[Source data]
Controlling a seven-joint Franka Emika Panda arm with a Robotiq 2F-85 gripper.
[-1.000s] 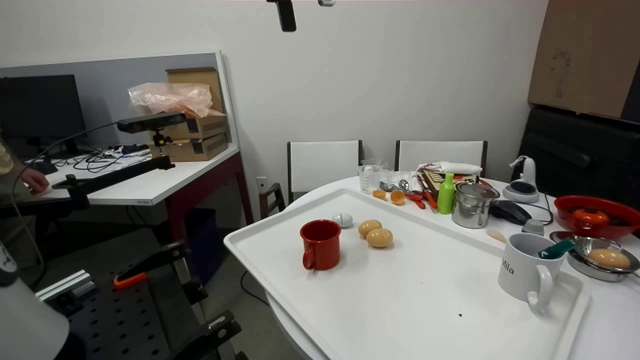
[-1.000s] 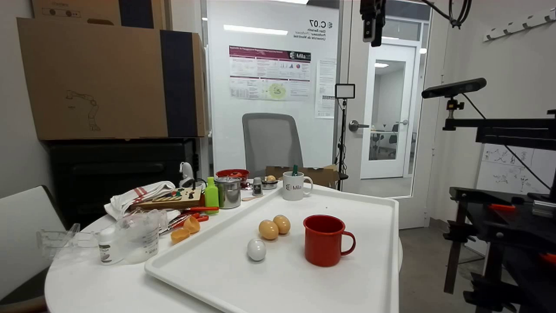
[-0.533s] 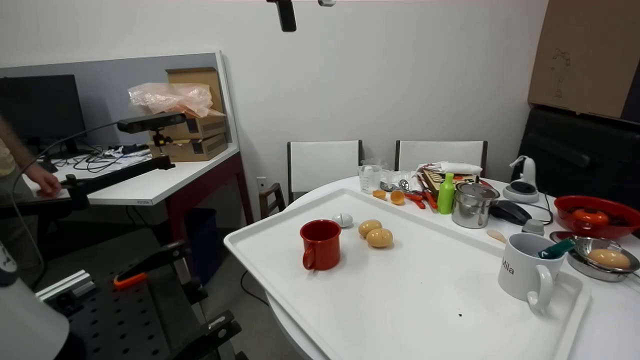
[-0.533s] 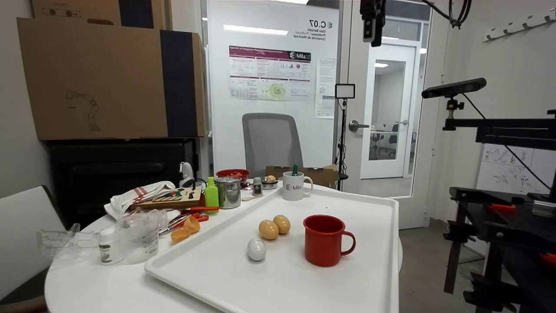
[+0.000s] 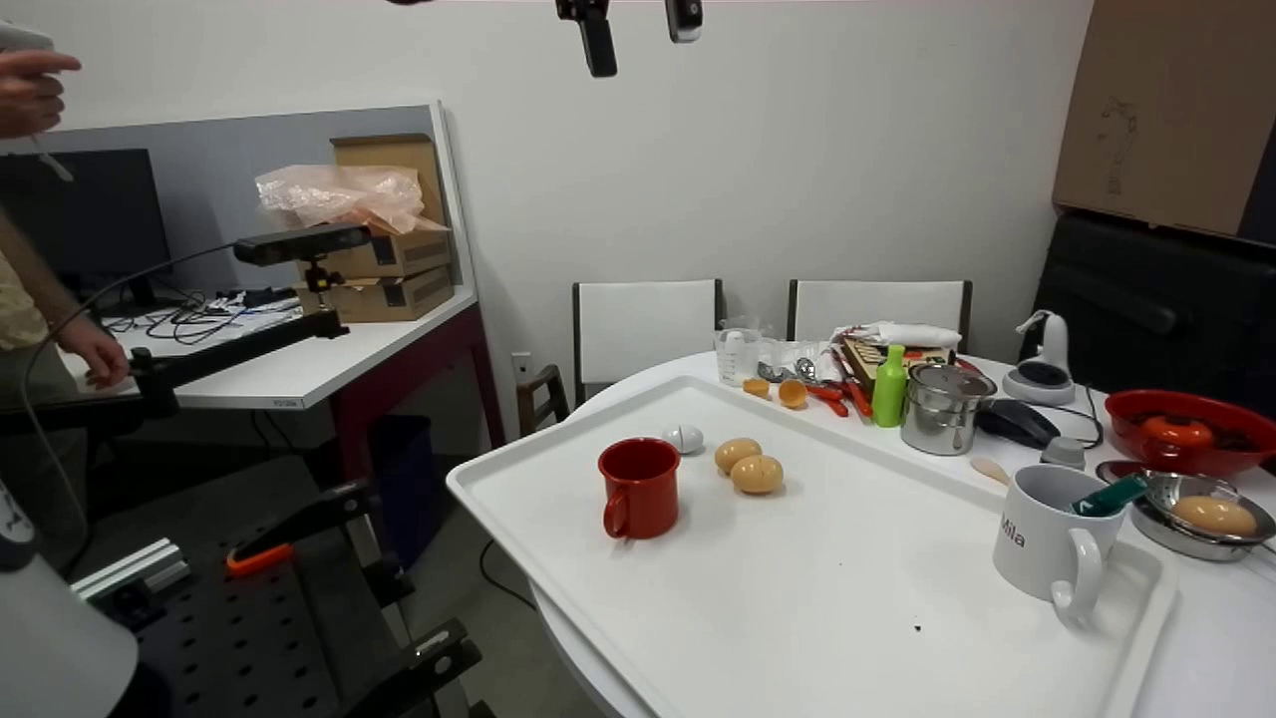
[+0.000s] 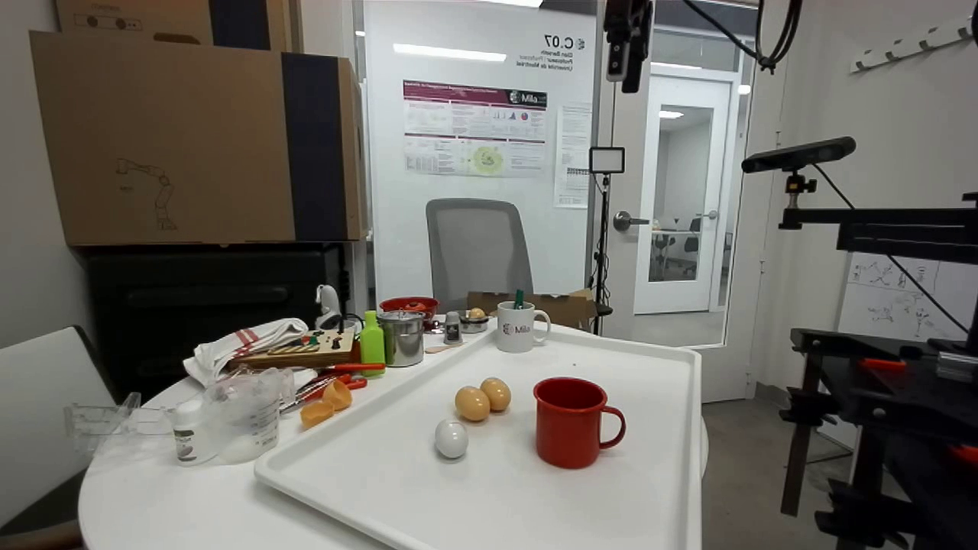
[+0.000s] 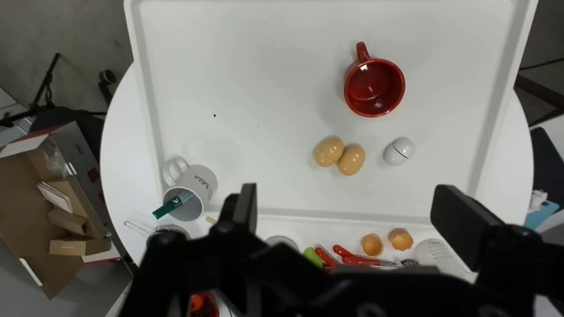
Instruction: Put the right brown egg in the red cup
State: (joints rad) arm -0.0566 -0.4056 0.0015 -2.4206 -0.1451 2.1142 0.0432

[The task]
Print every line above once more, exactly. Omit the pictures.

[Result below]
Controlling a seven-joint Franka Emika Panda arm with a Robotiq 2F-85 gripper.
[-1.000s] 
[-1.000s] 
[-0.533s] 
[-0.533s] 
[+0.000s] 
[+0.000s] 
[+0.000s] 
Instruction: Put the right brown egg in the red cup
State: (joints rad) arm -0.0566 -0.4056 0.0015 -2.4206 -0.1451 2.1142 0.0432

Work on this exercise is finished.